» DATASET EXCERPT:
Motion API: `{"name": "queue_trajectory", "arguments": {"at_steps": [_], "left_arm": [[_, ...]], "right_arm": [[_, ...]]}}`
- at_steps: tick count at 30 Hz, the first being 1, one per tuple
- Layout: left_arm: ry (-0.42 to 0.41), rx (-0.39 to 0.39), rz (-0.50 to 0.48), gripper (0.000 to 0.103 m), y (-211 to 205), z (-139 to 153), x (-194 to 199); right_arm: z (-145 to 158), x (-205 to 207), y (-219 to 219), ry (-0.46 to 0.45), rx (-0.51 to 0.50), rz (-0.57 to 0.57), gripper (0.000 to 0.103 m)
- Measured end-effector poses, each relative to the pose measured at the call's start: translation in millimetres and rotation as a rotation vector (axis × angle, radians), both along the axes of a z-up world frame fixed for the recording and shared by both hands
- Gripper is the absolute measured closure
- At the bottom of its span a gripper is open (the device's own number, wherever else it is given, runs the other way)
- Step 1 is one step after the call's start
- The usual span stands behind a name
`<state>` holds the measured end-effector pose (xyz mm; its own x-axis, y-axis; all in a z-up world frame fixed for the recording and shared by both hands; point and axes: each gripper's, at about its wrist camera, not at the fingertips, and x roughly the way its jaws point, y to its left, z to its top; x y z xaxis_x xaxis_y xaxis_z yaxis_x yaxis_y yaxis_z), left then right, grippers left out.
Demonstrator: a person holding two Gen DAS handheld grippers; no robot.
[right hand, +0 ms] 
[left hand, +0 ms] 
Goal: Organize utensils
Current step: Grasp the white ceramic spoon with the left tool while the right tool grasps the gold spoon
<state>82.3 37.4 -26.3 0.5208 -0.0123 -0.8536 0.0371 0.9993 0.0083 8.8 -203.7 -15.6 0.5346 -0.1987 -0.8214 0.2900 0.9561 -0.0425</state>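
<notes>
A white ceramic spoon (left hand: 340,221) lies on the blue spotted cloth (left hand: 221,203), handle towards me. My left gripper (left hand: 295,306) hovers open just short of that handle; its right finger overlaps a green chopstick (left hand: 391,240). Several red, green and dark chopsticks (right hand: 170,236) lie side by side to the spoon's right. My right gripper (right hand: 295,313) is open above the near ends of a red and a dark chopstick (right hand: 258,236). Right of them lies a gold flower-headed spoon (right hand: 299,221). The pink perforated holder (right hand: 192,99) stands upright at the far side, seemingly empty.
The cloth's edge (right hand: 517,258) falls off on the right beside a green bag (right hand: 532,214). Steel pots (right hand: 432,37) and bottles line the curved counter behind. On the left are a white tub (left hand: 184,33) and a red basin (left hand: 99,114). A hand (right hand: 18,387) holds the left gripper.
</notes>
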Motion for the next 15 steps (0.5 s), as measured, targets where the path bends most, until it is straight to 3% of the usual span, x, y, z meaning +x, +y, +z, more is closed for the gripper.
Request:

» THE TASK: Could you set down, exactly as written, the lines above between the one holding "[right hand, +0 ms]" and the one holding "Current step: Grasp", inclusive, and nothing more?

» ANSWER TO THE EXERCISE:
[right hand, +0 ms] 
[left hand, +0 ms] 
Goal: Organize utensils
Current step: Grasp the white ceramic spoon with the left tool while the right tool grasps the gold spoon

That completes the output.